Authorities and ordinary Canadians sifted through confounding shards of a gunman’s life seeking to understand what motivated the man to storm the nation’s seat of power.
The emerging portrait of Michael Zehaf-Bibeau is a fragmented one: a misfit who went more than five years without seeing his mother; a crack cocaine user who once told a psychological evaluator he wanted to go to jail to beat his addiction; a committed Muslim who said he wanted to become a better man, but in recent weeks seemed to come unglued; and a homeless shelter resident who talked about wanting to go to Libya or Syria and became upset when he couldn’t get a passport.

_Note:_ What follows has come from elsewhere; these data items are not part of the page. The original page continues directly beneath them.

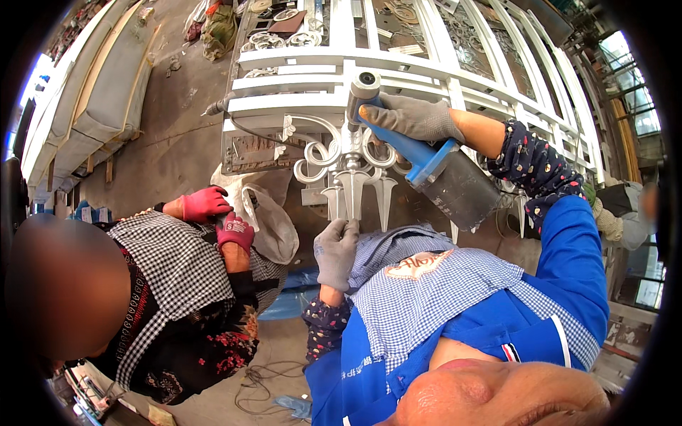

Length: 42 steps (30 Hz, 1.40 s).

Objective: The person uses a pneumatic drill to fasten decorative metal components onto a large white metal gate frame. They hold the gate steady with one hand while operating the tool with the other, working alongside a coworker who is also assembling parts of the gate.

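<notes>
My right hand [419, 117], in a grey work glove, is wrapped around a blue cordless power tool [395, 142] with a silver head and a dark battery block. It looks like a rivet gun; its head is over silver scrollwork [320, 157], and the nose is hidden from me. My left hand [337, 254], also gloved in grey, is closed with its fingertips on the lower point of a silver spearhead finial [352, 190]. More spearhead finials stand on either side of it. The scrollwork and finials lie at the near edge of a white metal railing [298, 84].
At the left a co-worker in red gloves [206, 204] and a checked apron sits beside a white sack [273, 224]. Loose scroll pieces [264, 40] lie on the work table beyond the railing. Long wrapped bundles [106, 106] are stacked far left. A cable [259, 387] trails on the floor.
</notes>
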Each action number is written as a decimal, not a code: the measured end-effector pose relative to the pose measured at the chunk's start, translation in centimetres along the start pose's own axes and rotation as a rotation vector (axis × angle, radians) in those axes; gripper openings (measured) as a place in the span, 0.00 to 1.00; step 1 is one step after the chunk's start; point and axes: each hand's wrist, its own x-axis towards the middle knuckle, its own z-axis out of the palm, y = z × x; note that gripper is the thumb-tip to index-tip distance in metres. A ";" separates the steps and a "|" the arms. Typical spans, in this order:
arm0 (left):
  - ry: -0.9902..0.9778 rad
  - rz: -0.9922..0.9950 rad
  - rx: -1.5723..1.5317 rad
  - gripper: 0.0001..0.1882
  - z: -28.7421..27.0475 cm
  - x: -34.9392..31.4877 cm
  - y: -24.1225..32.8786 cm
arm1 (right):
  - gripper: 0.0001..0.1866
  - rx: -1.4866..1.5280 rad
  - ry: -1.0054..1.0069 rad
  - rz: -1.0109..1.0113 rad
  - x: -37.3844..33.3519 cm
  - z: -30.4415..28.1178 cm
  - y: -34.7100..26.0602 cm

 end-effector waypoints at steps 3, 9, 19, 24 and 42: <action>-0.030 -0.025 -0.023 0.18 -0.2 0.0 0.7 | 0.47 0.138 -0.055 -0.057 0.7 -0.3 0.9; -0.047 -0.047 -0.016 0.17 -0.4 0.1 1.3 | 0.47 0.048 -0.043 0.025 -0.2 -0.5 -0.8; -0.024 -0.018 0.017 0.18 -0.4 -0.1 1.3 | 0.49 0.026 -0.019 -0.063 -0.5 -0.9 0.0; -0.050 -0.038 0.010 0.17 -0.6 0.1 2.1 | 0.44 0.101 -0.054 0.090 -1.0 -0.9 -1.5; -0.105 -0.111 -0.093 0.14 0.8 1.8 -0.4 | 0.44 0.450 0.111 -0.053 -14.9 0.1 6.1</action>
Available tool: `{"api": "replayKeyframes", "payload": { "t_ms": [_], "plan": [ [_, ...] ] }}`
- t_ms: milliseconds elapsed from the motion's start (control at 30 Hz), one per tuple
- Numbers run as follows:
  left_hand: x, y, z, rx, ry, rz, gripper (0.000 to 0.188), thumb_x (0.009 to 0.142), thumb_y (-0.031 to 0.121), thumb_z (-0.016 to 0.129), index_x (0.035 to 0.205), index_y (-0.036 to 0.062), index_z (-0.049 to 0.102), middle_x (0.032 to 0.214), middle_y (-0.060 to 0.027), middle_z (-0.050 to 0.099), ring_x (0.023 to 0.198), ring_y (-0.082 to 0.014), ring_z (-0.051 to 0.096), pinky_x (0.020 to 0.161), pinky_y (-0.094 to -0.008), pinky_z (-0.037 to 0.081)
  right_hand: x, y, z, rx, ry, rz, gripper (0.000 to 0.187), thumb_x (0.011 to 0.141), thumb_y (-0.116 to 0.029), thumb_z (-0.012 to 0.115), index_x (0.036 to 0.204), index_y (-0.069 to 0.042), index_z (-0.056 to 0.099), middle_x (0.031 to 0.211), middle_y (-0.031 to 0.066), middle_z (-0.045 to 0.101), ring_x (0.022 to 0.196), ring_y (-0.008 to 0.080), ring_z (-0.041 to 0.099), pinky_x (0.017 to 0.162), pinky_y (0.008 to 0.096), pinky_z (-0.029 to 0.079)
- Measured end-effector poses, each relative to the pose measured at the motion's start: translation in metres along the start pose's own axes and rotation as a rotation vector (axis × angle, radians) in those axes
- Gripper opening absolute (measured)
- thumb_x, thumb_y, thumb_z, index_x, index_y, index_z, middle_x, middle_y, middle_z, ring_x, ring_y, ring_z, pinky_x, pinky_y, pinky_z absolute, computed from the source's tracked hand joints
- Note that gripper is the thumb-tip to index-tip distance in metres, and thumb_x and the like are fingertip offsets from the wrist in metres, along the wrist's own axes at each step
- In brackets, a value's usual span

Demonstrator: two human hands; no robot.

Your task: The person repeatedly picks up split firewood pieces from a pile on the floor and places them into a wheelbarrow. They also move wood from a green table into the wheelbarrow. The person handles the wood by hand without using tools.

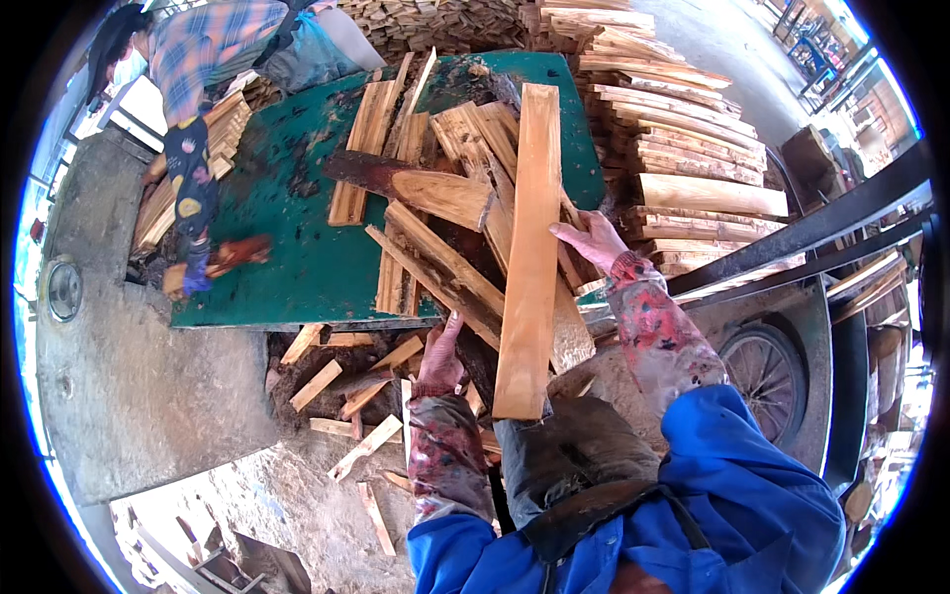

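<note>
A long, smooth, pale wooden plank (529, 247) stretches from the pile toward my waist. My right hand (594, 241) grips its right edge, the thumb on top and the other fingers hidden behind. Under the plank's left side lie split wood pieces (440, 267). My left hand (440, 358) is at their near end, its thumb against the wood and its other fingers mostly hidden below. Beyond, a dark-barked slab (416, 188) lies across more rough boards (368, 148) on the green tabletop (267, 287).
At the left, a co-worker's gloved hand (198, 280) holds a blurred brown piece of wood (240, 253). Stacked boards (683, 148) line the table's right side, near a dark metal bar (811, 233). A spoked wheel (762, 371) stands at my right; wood offcuts (364, 445) litter the floor.
</note>
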State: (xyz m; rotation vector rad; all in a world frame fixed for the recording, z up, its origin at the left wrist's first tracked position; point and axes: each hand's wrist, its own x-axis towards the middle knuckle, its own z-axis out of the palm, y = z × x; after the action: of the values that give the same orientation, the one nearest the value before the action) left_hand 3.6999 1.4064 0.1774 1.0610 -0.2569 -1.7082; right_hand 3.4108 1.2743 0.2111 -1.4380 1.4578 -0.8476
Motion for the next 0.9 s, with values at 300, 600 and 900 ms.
{"api": "replayKeyframes", "payload": {
  "t_ms": [300, 600, 900],
  "plan": [
    [-0.034, -0.008, 0.004, 0.021, -0.038, -0.096, 0.043, 0.091, 0.025, 0.064, 0.124, -0.0004, 0.053, 0.119, -0.0102, 0.061, 0.108, -0.0222, 0.060, 0.093, -0.0347, 0.049, -0.041, -0.006, -0.005, 0.025, -0.017, -0.066, 0.061, 0.078, -0.035, 0.076, 0.114, 0.010, 0.059, 0.098, 0.0169, 0.065, 0.088, 0.0167, 0.061, 0.079, 0.0322, 0.050],
    [-0.058, -0.074, -0.076, -0.136, -0.225, -0.133, 0.066, 0.082, 0.036, 0.072, 0.134, 0.0068, 0.047, 0.132, -0.0077, 0.054, 0.123, -0.0272, 0.049, 0.107, -0.0436, 0.036, -0.117, 0.047, -0.008, 0.005, 0.071, 0.026, 0.077, 0.073, -0.044, 0.079, 0.124, 0.007, 0.052, 0.111, 0.0215, 0.058, 0.108, 0.0268, 0.054, 0.094, 0.0394, 0.043],
    [-0.043, -0.083, -0.065, -0.286, 0.026, -0.121, 0.071, 0.080, 0.046, 0.072, 0.135, 0.0109, 0.046, 0.128, -0.0084, 0.056, 0.119, -0.0301, 0.051, 0.101, -0.0478, 0.042, -0.115, 0.037, -0.003, -0.144, 0.131, 0.063, 0.087, 0.072, -0.060, 0.073, 0.123, 0.008, 0.054, 0.109, 0.0240, 0.055, 0.101, 0.0309, 0.053, 0.087, 0.0403, 0.043]
  ]
}}
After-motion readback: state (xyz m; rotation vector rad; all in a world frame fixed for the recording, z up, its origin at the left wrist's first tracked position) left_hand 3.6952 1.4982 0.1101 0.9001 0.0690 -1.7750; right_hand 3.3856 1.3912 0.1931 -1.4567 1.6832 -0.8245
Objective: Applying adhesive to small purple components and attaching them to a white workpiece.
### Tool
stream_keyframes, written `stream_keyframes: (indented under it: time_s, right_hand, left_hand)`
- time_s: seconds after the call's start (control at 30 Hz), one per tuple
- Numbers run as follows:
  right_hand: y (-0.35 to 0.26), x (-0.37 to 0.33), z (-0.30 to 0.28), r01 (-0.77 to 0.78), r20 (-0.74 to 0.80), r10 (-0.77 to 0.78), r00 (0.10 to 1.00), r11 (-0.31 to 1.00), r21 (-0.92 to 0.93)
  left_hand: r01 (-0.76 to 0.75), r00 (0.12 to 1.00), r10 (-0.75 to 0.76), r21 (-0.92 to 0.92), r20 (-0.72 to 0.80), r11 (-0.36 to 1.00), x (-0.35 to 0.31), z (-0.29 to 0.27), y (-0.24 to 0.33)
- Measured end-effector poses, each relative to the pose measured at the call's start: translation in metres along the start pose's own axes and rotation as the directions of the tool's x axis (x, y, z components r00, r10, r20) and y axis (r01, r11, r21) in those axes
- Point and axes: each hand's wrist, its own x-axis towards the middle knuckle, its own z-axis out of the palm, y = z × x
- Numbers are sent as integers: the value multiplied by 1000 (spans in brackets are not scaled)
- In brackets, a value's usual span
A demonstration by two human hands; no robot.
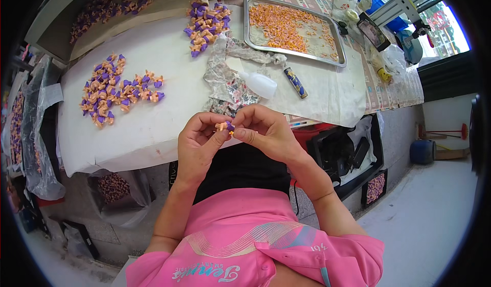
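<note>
Two bare hands meet above the near edge of a white-covered worktop (153,139). The left hand (197,144) and right hand (266,131) both have their fingers pinched together on one small orange-and-purple piece (225,127), held between them. Many assembled orange-and-purple pieces already lie in a pile at the left (115,90) and another at the far side (206,25). A metal tray (340,59) of plain orange parts suggests much assembling remains. A white squeeze bottle (260,84) rests on patterned cloth (225,82) nearby.
</note>
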Motion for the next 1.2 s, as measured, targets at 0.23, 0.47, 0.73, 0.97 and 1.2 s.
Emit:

A day after the 32-year-old Canadian launched what Prime Minister Stephen Harper called a terrorist attack, a top police official said on Thursday that Zehaf-Bibeau, whose father was from Libya, may have lashed out in frustration over delays in getting his passport.
The deadly attack was the second on Canadian soldiers in three days, forcing the country to confront the danger of radicalised citizens in its midst and exposing weak spots in security.
It has raised fears that Canada is suffering reprisals perhaps so-called lone-wolf attacks for joining the U.S-led air campaign against Islamic State extremists in Iraq and Syria.
In a brief and tear-filled telephone interview with the AP , Bibeau’s mother Susan said she was crying for the victims of the shooting rampage, not her son. “Can you ever explain something like this?” said Susan, who has homes in Montreal and Ottawa. “We are sorry.”